# k-fold Validation



In machine learning, assessing the performance of a model is crucial, especially when working with limited data. One powerful technique for evaluating models is k-Fold Cross-Validation. This method involves partitioning the dataset into multiple subsets, or "folds," to comprehensively assess a model's generalization capability.

The term "k" in k-Fold refers to the number of folds the dataset is divided into. Typically, a common choice is k=10, resulting in 10-fold cross-validation. The primary goal of this technique is to estimate how well a machine learning model will perform on unseen data.

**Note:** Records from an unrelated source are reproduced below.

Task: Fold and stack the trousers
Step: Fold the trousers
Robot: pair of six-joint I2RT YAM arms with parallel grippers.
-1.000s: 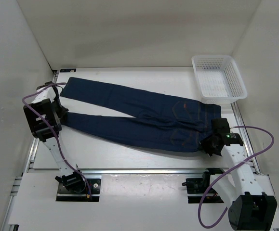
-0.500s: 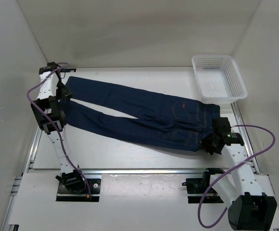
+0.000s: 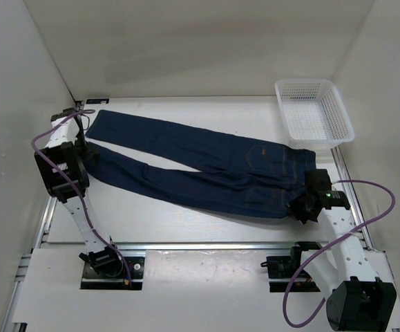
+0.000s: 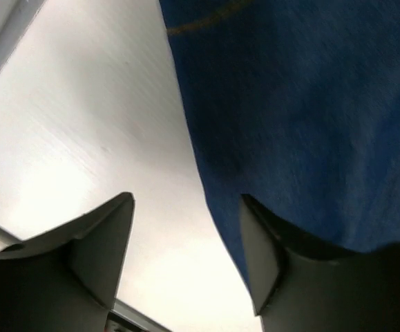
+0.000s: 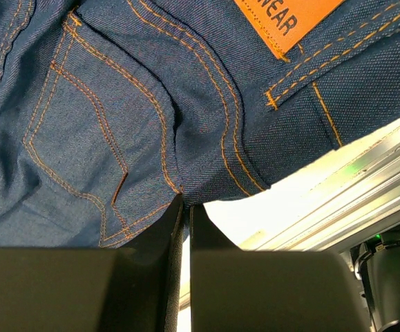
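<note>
Fingers (image 4: 99, 242) of the left gripper (image 4: 186, 199) stand well apart in the left wrist view, with nothing clamped between them. Bare table (image 4: 82, 124) fills most of the gap. The edge of the trousers (image 4: 310, 124) runs down to the right-hand finger, which lies over the denim.

In the right wrist view, the right gripper (image 5: 184, 200) has its fingers (image 5: 151, 277) pressed together, with only a sliver of light between them. Their tips meet the lower edge of the waistband. A pinch of denim seems to be nipped there, though the contact itself is hidden. A back pocket with orange-brown stitching lies above the tips, and a tan leather patch (image 5: 286, 21) sits on the waistband.

In the top external view, the trousers (image 3: 200, 166) lie flat and back up, with the waistband just beside the near side of the white basket (image 3: 345, 128). Both legs stretch away from the basket. The right gripper (image 3: 298, 207) sits at the waistband corner farther from the basket. The left gripper (image 3: 88, 149) is at the leg hems, the end of the trousers farthest from the basket.
</note>
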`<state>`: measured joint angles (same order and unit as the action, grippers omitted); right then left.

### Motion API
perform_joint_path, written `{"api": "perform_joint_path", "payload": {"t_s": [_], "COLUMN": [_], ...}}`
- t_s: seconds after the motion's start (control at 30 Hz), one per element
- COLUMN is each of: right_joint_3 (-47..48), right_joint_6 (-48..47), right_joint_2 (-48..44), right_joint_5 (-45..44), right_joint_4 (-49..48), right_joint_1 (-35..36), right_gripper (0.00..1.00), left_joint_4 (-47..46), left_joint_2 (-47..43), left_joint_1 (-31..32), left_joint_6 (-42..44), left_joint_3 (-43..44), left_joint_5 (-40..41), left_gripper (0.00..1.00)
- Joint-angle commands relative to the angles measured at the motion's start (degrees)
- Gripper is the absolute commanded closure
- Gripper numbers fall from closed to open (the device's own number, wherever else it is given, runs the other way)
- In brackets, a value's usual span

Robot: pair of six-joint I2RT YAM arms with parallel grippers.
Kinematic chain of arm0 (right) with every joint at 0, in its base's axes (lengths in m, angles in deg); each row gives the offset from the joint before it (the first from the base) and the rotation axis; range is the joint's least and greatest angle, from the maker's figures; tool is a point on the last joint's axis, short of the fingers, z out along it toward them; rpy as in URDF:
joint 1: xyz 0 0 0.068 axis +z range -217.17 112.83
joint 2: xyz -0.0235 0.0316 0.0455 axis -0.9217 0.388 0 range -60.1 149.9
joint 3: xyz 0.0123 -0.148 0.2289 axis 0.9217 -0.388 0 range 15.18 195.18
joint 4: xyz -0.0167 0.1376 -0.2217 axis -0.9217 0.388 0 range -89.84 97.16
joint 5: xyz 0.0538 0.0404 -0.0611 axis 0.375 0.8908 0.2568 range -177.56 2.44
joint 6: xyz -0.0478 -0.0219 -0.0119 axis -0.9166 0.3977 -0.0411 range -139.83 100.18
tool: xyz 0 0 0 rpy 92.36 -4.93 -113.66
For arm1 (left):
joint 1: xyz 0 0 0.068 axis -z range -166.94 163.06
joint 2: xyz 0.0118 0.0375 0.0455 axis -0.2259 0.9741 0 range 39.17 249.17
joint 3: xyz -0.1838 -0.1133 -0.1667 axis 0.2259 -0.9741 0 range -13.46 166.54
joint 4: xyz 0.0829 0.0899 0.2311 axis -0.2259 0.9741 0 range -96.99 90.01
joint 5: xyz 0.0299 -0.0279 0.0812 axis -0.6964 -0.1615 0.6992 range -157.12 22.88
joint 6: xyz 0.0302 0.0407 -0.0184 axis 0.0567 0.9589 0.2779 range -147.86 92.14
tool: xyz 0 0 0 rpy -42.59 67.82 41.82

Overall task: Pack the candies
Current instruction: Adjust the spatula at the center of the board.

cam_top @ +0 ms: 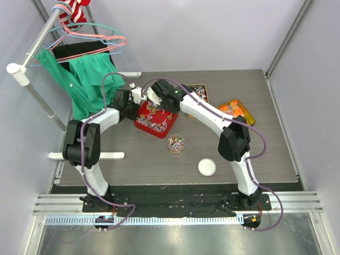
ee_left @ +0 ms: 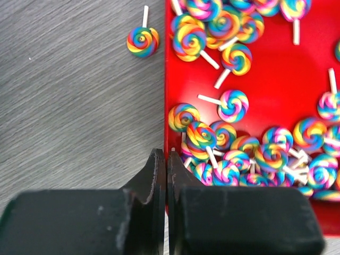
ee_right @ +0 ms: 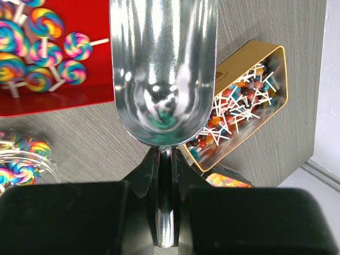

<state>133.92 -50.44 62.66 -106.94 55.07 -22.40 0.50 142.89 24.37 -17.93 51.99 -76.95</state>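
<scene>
The candies (ee_left: 234,106) are small rainbow-swirl lollipops heaped in a red tray (ee_left: 276,90), which lies mid-table (cam_top: 155,132). One candy (ee_left: 142,41) lies loose on the table beside the tray. My left gripper (ee_left: 164,155) is shut on the tray's left rim; it shows in the top view (cam_top: 139,100) too. My right gripper (ee_right: 165,154) is shut on the handle of a metal scoop (ee_right: 162,69). The scoop's bowl is empty and hangs over the table beside the tray (ee_right: 101,21). A clear jar (cam_top: 176,143) in front of the tray holds some candies.
A white lid (cam_top: 207,167) lies near the jar. A gold tin (ee_right: 239,111) of red and blue sweets on sticks stands behind the tray, and an orange tin (cam_top: 235,110) of bright sweets to the right. Green cloth and hangers (cam_top: 87,74) hang on a rack at the back left.
</scene>
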Motion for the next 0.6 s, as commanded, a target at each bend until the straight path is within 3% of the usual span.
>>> {"api": "perform_joint_path", "payload": {"t_s": [0.0, 0.1, 0.33, 0.57], "right_joint_3": [0.4, -1.6, -8.2, -12.6], "right_joint_6": [1.6, 1.9, 2.2, 2.5], "right_joint_2": [-2.4, -4.9, -10.8, -12.6], "right_joint_5": [-0.2, -1.0, -4.0, -6.1], "right_joint_4": [-1.3, -3.4, -11.0, -13.6], "right_joint_1": [-1.6, -3.3, -6.5, -6.5], "right_gripper": [0.99, 0.99, 0.99, 0.99], "left_joint_4": [-3.7, -15.2, -31.7, -40.7], "left_joint_2": [-0.4, -3.7, -9.8, -12.8], "left_joint_1": [0.1, 0.1, 0.5, 2.0], "left_joint_6": [-0.7, -3.2, -7.0, -5.3], "left_joint_3": [0.7, -4.7, -13.6, -18.7], "left_joint_5": [0.5, 3.1, 8.2, 13.1], "left_gripper": [1.00, 1.00, 1.00, 1.00]}}
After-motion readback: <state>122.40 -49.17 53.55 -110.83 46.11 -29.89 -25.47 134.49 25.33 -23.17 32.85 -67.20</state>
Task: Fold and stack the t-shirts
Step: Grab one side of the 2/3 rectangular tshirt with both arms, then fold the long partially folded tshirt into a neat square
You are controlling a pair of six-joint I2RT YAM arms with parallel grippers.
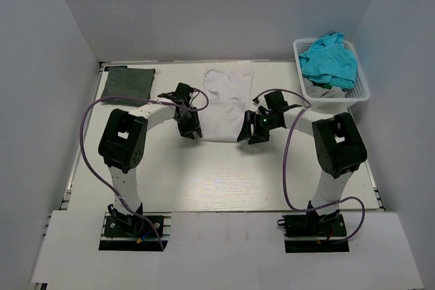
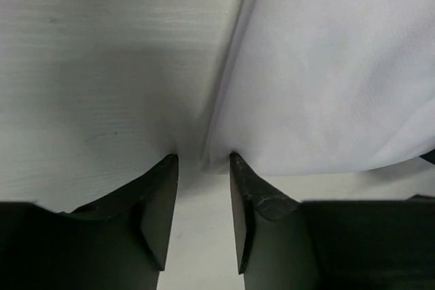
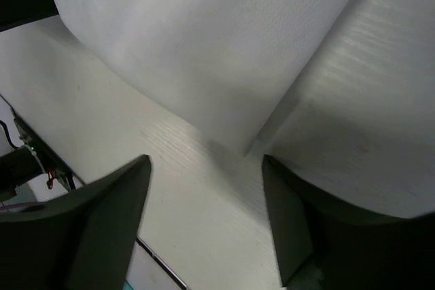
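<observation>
The white t-shirt (image 1: 228, 96) lies flat in the middle of the table (image 1: 224, 181), a long pale panel running from the far edge toward the arms. Both arms are down at its near hem, one on each corner.

The left gripper (image 2: 204, 161) sits at the near left corner. Its fingers (image 2: 163, 195) are drawn in to a narrow gap with bare tabletop showing between them, and the cloth's corner just meets the tip of the right-hand finger. Nothing is pinched there.

The right gripper (image 3: 205, 159) is at the near right corner, fingers spread wide, and the shirt's corner points into the gap without touching either finger.

A dark grey-green t-shirt (image 1: 129, 83) lies folded at the far left of the table. At the far right, crumpled teal t-shirts (image 1: 329, 59) are heaped in a white lattice basket (image 1: 360, 96).
</observation>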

By simulating the model's performance across multiple partitions of the dataset, we gain insights into its general behavior and potential for overfitting.


The procedure for k-Fold Cross-Validation is as follows:

1. Randomly shuffle the dataset to ensure randomness in fold assignments.
2. Divide the dataset into "k" approximately equal-sized groups (folds).
3. For each fold "i" (from 1 to k):
   - Treat fold "i" as the validation set.
   - Use the remaining k-1 folds as the training set.
   - Train a machine learning model on the training set and evaluate it on the validation set.
   - Retain the evaluation score and discard the model.
4. Calculate the mean and optionally the variance (e.g., standard deviation) of the evaluation scores to summarize the model's performance.

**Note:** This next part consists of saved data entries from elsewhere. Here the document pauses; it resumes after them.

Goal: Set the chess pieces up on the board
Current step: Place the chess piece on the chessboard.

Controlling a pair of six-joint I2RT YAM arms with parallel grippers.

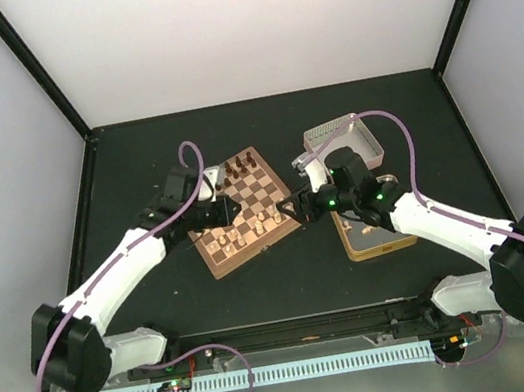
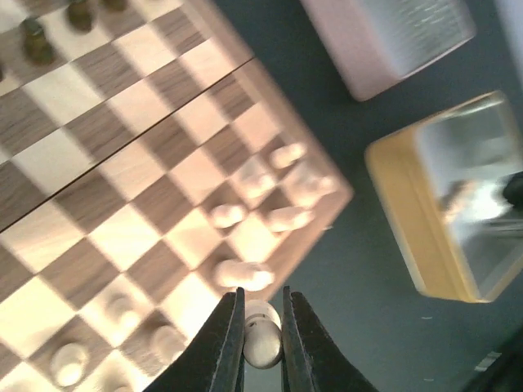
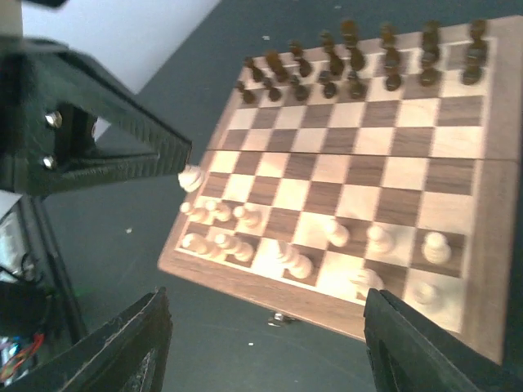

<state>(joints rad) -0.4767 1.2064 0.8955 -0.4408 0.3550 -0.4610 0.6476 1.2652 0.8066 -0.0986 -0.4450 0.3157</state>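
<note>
Chess pieces (image 3: pixel 337 234): sm., rounded, pale wood

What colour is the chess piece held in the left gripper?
Pale cream; the chess piece in the left gripper shows best in the left wrist view.

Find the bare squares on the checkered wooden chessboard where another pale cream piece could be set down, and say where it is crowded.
Free: the middle rows of the checkered wooden chessboard, bordered by the dark brown pieces on one side and the pale cream pieces on the other. Crowded: the corner beside the left gripper, where pale pieces bunch together.
</note>
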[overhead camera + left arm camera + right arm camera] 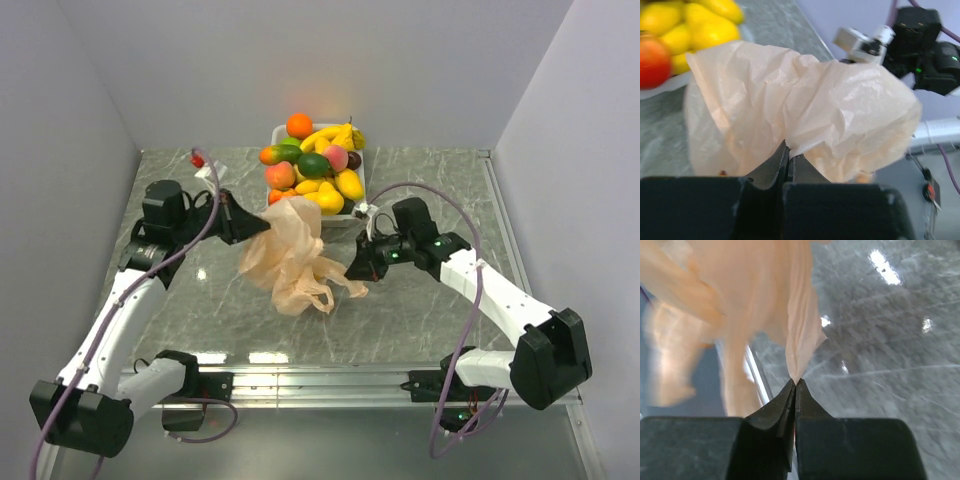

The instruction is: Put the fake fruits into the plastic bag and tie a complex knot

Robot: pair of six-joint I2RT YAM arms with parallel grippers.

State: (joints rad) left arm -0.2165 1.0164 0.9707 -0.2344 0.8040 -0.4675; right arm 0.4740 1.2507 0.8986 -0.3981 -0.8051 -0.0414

It's crucial to note that each data point appears in the validation set once and in the training set k-1 times, ensuring comprehensive assessment.


1. **Less Bias**: k-Fold Cross-Validation often yields less biased estimates of model performance compared to a simple train/test split.
2. **Comprehensive Evaluation**: All data points get an opportunity to be both in training and validation sets, leading to a more holistic evaluation.
3. **Hyperparameter Tuning**: Hyperparameter tuning can be done on the training set within each fold, preventing data leakage and over-optimistic estimates.
4. **Variance Estimate**: By calculating the variance of evaluation scores, we gain insights into the model's stability across different subsets of data.

## Task 5 [25 marks]

In this task, you will implement k-Fold Cross-Validation on the Diabetes dataset using scikit-learn.

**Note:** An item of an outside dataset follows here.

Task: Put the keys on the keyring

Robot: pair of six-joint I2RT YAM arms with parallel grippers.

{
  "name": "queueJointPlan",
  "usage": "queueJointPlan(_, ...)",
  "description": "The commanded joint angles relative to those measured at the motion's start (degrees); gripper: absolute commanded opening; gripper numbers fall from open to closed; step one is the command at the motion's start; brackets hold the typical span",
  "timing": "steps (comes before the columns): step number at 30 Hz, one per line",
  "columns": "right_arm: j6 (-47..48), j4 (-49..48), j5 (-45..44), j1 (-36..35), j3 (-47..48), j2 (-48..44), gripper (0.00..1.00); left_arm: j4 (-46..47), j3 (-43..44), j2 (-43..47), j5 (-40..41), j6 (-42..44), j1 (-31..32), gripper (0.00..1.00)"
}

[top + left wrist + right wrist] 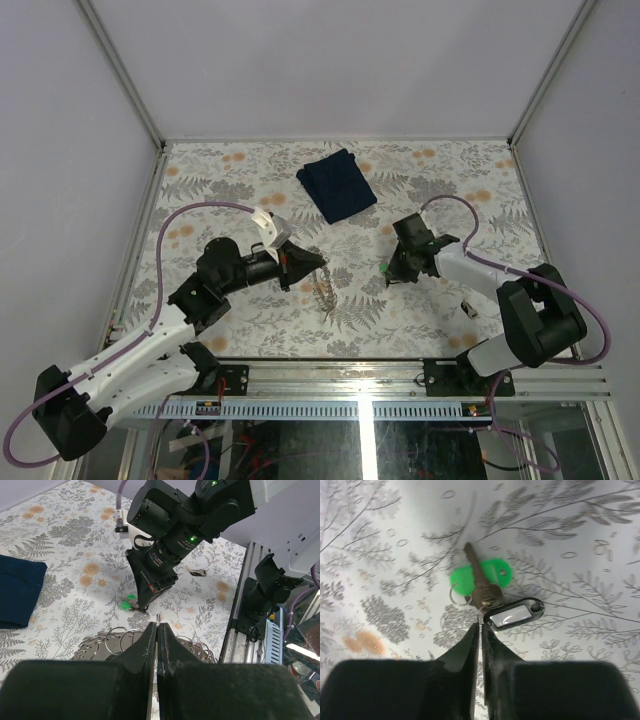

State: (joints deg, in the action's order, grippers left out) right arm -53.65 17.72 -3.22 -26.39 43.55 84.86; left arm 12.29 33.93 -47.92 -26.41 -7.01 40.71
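My left gripper is shut on the keyring, a silvery string of fine rings that hangs to both sides of the tips. A thin metal end pokes out between them. From above, the keyring dangles to the table below the left gripper. My right gripper is low over the table and shut on a small wire ring. That ring carries a metal key, a green plastic tag and a black tag with a clear window. In the top view, the right gripper is to the right of the keyring, apart from it.
A dark blue folded cloth lies at the back middle of the patterned table. Another small key tag lies by the right arm's base. A metal rail runs along the near edge. Grey walls close in the other sides.
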Motion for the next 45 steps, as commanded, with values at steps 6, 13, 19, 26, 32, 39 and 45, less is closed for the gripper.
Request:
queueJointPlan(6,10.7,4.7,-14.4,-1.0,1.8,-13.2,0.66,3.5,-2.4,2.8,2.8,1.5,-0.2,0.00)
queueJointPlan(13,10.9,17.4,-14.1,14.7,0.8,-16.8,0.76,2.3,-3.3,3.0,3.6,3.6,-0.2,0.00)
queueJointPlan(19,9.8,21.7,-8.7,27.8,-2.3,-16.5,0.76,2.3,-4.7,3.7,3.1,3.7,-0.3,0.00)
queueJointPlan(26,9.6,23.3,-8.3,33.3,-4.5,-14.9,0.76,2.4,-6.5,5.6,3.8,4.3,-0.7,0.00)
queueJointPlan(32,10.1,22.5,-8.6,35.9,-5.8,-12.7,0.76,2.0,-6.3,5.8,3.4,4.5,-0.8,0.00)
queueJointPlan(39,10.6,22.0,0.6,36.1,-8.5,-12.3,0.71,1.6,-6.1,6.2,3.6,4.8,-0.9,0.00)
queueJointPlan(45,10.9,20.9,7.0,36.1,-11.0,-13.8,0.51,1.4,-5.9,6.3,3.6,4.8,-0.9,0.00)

Your task is to write a code that performs the following steps:

1. Load the Diabetes dataset.
2. Define the number of folds for cross-validation.
3. Calculate the number of samples per fold.
4. Perform k-Fold Cross-Validation:
   - For each fold:
     - Split the data into training and test sets.
     - Train a Linear Regression model on the training set.
     - Make predictions on the test set.
     - Calculate the Mean Squared Error (MSE) for the predictions.
     - Print the MSE for each fold.
     - Store the MSE values in a list.
5. Calculate the average MSE across all folds and print it.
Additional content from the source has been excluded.